Wednesday, September 3, 2008

Baggage -- not all bad


This morning I remembered why I'm here: to write. Also, to take stock. No longer willing to make concrete plans, since my life is evidence of the ole best-laid-plans saw, but definitely wanting to nudge the direction of my life into areas that light my fire, I needed time away in another city to kick me out of my routine ways of thinking and being. Berlin is my new city of nudging in the way Montreal was once that city. When I arrived in both places, I knew practically no one, but both cities have such a strong, warm vibe that even if I'm not actively seeking out new friends, or attending cultural events, I feel surrounded by people I would probably like a lot (I just don't know them quite yet), and the culture seeps into me by virtue of my walking down a street and looking in a window, or people watching at cafés. What I like about unfamiliar cities is what I love about airports and road trips: they are transitional spaces that induce transitory mind states open to potential, to possibilities, to becoming. I always have moments of new seeing in these spaces.
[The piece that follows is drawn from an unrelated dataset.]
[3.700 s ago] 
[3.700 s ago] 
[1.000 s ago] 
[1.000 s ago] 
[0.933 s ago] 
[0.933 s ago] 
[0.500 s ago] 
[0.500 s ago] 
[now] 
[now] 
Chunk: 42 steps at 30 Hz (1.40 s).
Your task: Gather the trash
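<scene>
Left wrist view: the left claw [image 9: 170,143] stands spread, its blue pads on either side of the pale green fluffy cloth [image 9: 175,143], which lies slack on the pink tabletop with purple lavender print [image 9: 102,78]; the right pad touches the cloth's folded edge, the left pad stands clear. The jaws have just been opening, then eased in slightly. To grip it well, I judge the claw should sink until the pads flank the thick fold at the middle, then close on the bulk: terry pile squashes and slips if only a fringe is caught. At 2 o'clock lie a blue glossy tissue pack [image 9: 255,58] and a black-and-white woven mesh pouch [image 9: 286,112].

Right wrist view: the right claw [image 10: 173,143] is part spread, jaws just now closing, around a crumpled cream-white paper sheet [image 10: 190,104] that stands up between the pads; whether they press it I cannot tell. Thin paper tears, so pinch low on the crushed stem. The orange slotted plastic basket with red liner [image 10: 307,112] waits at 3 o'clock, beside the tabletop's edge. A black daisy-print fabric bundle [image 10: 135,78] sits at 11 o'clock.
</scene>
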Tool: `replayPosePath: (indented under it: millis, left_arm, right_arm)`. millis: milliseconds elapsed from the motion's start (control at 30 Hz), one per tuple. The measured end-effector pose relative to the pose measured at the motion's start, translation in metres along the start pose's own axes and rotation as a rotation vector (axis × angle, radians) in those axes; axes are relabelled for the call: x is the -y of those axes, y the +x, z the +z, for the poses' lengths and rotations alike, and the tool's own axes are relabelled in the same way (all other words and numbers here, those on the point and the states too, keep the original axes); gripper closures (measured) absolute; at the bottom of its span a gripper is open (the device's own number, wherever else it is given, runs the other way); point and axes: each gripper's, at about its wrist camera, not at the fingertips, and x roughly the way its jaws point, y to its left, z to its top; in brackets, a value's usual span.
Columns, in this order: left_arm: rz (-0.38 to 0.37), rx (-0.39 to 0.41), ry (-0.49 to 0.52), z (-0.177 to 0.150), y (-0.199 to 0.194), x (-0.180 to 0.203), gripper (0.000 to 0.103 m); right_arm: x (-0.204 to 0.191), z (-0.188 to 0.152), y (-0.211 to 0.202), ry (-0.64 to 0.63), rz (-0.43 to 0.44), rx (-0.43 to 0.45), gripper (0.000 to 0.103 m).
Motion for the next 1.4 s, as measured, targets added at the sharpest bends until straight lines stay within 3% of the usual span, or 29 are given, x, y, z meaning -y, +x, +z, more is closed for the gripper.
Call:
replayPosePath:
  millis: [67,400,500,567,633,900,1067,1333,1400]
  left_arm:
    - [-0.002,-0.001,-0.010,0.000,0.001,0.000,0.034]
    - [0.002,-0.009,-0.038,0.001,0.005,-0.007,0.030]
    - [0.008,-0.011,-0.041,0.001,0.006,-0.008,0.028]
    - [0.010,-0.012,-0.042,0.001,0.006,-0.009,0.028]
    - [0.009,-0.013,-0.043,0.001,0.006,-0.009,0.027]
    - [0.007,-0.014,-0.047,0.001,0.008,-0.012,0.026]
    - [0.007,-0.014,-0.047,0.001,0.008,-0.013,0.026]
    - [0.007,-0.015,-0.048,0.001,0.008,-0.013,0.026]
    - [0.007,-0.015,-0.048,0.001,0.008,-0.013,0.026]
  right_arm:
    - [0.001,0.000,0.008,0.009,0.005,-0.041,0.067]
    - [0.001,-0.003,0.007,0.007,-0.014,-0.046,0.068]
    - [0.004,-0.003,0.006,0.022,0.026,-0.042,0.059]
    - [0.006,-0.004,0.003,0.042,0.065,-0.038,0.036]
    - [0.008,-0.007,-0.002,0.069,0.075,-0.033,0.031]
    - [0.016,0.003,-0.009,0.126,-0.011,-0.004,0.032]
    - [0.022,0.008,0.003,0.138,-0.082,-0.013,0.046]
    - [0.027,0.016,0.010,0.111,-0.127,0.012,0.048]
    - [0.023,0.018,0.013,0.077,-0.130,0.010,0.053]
For instance, standing at the baggage claim when I arrived, I marveled at how each person could so easily identify his or her luggage since many of the bags looked identical -- generic black with wheels. Then it occurred to me that we were all like new parents identifying our babies as we press our faces against the glass window that divides us from our babies on the maternity ward. Of course, this image shows just how little I know about being a new parent. Do those rooms even exist anymore? Did they ever? I am clearly not a parent. And, in real life too, standing there at the baggage claim, I watched my own bag go around the carousel no less than 50 times before I thought to check the name tag. Sure enough, it was mine. I had not recognize my own baby.

And in that moment, instead of feeling frustration because I had stood there for so long, I laughed. I laughed because the waiting had already happened so there was no getting that time back. My fire in Montreal happened and there is no getting my stuff back. Relationships have ended and there is no getting that love back. But I still get to walk out of the airport into a new city where my heart and mind are free to think about time and love in any way I wish.

And then, sometime down the road, after becoming familiar with this city and learning to recognize the landmarks and cultural cues that once eluded me, I get to come home again and see my old world as new again.